━━ Provided information ━━
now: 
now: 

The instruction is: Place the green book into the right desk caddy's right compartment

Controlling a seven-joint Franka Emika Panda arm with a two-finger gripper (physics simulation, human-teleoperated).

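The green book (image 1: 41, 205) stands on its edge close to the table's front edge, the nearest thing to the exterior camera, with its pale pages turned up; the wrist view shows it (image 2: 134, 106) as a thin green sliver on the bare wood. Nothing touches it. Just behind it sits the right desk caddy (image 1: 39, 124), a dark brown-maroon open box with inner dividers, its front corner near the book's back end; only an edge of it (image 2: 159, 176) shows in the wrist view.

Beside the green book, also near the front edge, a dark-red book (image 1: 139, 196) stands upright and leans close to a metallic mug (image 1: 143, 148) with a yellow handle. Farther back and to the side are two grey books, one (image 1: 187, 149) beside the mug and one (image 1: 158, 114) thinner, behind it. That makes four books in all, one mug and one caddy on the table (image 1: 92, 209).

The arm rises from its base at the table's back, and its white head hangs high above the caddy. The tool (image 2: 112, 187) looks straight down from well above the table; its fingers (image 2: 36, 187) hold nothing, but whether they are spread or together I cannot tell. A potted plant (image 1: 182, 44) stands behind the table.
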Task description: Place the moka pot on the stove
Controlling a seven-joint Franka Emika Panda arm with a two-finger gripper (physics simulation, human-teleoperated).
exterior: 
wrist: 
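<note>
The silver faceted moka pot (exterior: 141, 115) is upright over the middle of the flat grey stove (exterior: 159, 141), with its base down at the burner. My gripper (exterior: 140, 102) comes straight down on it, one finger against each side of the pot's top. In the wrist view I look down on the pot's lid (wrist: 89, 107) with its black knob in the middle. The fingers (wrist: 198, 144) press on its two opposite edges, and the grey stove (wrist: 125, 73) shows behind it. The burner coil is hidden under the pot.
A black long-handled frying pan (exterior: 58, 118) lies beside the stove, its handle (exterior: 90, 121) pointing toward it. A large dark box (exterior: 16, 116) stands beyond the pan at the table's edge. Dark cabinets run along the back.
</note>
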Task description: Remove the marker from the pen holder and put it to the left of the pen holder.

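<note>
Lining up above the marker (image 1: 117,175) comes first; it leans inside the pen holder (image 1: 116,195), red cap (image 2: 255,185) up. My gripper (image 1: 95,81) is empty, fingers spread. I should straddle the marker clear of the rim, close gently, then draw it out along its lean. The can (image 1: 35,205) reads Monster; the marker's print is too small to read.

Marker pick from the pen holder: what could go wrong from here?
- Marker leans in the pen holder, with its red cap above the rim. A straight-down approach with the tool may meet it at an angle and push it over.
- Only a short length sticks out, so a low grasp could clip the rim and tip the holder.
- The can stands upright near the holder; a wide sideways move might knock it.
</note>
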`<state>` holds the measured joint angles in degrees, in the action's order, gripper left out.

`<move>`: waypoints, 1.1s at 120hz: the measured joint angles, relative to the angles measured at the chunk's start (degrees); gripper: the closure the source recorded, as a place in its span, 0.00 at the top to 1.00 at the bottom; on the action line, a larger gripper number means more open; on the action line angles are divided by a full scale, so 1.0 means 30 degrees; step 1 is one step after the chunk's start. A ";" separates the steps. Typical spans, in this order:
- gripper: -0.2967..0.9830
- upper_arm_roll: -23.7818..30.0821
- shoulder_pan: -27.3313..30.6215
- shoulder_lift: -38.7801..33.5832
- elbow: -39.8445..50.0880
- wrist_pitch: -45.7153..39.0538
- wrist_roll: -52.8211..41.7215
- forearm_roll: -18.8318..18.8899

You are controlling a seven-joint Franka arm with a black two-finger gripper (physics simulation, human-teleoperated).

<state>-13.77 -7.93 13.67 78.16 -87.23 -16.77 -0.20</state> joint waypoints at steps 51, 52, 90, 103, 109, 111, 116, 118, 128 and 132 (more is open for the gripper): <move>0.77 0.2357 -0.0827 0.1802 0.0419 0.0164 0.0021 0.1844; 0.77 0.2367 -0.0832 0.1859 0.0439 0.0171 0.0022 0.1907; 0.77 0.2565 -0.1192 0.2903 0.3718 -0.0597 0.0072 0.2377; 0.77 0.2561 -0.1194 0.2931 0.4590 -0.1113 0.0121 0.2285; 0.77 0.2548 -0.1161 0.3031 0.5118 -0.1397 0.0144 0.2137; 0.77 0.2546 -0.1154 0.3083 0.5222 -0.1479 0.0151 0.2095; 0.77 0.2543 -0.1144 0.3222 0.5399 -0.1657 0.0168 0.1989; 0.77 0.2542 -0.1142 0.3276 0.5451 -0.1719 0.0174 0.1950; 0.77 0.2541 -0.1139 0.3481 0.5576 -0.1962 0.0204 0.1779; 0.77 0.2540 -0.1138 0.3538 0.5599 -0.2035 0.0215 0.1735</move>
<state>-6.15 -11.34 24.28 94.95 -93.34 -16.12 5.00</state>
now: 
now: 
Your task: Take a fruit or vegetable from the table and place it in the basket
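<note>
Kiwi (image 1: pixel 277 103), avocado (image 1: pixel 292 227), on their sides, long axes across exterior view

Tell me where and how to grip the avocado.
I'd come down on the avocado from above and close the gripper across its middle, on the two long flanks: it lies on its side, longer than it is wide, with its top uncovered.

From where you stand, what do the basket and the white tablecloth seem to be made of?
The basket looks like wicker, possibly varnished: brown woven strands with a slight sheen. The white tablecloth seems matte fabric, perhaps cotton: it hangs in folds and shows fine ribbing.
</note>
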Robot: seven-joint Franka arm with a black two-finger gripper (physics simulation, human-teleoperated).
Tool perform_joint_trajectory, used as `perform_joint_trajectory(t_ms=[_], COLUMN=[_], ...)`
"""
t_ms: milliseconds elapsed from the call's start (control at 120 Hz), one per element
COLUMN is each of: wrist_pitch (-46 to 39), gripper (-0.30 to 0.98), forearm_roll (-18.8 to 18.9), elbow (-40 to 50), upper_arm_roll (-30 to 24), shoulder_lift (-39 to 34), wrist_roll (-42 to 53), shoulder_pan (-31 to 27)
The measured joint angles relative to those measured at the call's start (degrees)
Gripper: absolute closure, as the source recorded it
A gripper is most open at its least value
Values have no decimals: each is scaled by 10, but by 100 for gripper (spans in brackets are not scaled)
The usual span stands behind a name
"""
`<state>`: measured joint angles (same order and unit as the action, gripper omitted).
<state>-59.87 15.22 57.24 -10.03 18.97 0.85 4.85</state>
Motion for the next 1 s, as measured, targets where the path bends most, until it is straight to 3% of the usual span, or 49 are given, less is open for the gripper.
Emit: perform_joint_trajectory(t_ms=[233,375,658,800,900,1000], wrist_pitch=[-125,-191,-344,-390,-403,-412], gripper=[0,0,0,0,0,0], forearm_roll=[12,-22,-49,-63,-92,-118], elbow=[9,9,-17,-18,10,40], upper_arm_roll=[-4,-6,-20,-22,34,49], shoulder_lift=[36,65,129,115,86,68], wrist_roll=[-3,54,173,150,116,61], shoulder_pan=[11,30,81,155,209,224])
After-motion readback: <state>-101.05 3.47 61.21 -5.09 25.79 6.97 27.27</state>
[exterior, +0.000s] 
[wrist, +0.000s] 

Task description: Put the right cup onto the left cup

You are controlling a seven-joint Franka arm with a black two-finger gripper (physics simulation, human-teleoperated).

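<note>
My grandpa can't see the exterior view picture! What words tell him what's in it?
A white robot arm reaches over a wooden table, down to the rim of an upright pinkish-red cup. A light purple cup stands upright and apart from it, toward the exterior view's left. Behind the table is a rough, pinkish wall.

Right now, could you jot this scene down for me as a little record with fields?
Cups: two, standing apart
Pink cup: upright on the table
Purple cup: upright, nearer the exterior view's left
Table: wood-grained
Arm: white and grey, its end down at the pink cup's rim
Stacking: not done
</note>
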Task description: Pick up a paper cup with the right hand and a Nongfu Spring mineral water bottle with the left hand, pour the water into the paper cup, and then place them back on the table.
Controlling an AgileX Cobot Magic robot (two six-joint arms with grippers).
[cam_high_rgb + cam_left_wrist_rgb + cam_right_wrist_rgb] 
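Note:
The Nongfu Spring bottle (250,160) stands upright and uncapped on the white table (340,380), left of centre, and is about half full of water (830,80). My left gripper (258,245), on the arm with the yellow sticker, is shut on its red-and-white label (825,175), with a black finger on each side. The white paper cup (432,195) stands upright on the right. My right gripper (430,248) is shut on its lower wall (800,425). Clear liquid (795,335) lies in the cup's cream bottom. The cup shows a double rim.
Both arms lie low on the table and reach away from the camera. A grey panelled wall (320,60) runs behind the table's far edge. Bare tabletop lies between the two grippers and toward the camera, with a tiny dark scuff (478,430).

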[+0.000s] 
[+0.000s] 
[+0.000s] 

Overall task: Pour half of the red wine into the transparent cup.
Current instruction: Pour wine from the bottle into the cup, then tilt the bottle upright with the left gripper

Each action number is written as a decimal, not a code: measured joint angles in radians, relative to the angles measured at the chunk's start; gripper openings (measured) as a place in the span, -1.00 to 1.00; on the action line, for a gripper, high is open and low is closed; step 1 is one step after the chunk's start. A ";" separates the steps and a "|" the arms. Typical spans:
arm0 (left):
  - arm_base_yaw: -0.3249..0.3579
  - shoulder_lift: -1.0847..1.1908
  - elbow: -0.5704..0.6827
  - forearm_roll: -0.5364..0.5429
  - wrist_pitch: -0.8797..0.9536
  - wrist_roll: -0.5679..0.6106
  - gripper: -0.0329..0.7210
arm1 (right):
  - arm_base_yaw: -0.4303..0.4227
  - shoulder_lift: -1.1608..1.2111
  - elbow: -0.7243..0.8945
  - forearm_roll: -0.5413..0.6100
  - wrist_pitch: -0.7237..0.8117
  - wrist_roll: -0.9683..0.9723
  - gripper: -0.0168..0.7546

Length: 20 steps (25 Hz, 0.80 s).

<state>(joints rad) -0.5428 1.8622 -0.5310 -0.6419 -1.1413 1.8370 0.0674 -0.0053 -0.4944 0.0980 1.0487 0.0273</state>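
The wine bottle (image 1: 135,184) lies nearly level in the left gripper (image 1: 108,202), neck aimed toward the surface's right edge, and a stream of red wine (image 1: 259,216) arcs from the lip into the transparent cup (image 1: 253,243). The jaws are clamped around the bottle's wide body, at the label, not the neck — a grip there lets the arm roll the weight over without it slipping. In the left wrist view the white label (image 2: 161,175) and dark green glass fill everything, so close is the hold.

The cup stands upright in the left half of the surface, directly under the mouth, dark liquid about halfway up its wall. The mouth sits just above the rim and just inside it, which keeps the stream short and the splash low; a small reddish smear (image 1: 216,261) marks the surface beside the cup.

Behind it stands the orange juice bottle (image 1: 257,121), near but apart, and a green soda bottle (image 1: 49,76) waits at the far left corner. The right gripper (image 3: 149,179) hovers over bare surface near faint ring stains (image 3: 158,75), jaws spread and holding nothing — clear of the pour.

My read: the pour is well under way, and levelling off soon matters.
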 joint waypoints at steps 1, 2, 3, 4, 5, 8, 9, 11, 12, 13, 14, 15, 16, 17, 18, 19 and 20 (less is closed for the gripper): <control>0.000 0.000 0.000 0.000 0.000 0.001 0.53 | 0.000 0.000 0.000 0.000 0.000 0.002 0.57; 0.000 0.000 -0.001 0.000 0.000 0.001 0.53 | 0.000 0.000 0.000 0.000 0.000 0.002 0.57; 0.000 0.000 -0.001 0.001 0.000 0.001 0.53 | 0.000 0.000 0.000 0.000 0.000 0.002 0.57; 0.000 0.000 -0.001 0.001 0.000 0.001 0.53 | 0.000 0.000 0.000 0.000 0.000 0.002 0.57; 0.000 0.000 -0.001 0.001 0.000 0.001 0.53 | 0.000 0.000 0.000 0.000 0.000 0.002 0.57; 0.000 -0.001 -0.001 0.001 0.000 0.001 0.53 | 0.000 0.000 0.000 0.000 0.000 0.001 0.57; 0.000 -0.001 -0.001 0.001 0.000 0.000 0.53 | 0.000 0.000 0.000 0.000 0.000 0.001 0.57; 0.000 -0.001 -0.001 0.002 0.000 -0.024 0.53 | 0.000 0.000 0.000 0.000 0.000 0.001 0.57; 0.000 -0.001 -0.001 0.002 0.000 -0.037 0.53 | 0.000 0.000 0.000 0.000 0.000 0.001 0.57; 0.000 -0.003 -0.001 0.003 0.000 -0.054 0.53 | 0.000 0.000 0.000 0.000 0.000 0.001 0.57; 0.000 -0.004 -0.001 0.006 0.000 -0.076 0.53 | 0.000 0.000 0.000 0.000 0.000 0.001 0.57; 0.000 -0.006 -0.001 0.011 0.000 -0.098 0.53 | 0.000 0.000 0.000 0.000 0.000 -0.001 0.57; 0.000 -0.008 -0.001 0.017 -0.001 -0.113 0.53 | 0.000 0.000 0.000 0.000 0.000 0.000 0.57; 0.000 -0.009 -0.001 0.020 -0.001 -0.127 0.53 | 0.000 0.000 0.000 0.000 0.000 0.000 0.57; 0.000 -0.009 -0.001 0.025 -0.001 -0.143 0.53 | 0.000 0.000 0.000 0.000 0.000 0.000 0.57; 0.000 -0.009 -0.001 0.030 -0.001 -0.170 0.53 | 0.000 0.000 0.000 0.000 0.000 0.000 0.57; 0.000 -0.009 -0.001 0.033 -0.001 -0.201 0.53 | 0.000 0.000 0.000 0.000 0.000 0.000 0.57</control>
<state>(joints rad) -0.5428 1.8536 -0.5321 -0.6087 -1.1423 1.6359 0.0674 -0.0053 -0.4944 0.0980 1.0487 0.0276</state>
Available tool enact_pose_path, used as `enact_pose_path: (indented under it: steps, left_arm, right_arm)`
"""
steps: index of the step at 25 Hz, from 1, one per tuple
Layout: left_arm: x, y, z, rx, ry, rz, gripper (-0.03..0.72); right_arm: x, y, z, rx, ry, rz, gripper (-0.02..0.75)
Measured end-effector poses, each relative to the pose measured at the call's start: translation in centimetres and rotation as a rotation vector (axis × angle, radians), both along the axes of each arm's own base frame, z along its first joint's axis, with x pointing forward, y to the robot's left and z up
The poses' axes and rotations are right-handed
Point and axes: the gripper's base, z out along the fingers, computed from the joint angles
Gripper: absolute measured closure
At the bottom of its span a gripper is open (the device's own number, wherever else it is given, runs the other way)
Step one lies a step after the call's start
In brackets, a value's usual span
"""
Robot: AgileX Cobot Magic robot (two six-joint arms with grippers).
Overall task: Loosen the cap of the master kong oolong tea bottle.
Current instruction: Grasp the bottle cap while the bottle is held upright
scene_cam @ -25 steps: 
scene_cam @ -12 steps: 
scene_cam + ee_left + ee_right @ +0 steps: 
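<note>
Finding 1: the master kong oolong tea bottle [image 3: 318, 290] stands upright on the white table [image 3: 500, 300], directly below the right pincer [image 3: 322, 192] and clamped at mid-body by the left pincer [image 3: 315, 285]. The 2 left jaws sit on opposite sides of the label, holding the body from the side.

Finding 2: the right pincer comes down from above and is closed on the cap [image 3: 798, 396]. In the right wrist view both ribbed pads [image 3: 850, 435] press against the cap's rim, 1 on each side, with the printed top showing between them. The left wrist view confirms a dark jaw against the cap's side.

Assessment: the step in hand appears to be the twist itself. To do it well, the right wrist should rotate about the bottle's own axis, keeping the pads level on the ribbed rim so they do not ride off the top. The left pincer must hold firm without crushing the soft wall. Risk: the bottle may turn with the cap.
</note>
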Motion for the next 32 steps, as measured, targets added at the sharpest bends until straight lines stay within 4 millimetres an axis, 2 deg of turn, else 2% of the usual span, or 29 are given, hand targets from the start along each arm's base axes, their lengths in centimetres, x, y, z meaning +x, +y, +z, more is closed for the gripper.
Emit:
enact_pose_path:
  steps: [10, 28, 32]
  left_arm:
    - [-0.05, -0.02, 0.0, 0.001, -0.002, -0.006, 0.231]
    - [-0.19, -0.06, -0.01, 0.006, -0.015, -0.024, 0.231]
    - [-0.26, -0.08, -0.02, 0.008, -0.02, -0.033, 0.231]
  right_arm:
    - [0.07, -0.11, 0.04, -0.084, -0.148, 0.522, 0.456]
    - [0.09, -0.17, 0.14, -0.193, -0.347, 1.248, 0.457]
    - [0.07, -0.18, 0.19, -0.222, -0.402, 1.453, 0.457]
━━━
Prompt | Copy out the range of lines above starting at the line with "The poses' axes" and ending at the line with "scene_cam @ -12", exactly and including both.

Result of the task |
The poses' axes and rotations are right-handed
Point and axes: the gripper's base, z out along the fingers, computed from the joint angles
Gripper: absolute measured closure
At the bottom of its span a gripper is open (the device's own number, wherever else it is given, runs the other way)
Step one lies a step after the call's start
In brackets, a value's usual span
"""
Robot: AgileX Cobot Magic robot (two six-joint arms with grippers).
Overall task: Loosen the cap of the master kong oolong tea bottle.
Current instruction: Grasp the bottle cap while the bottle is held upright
scene_cam @ -25 steps: 
scene_cam @ -12 steps: 

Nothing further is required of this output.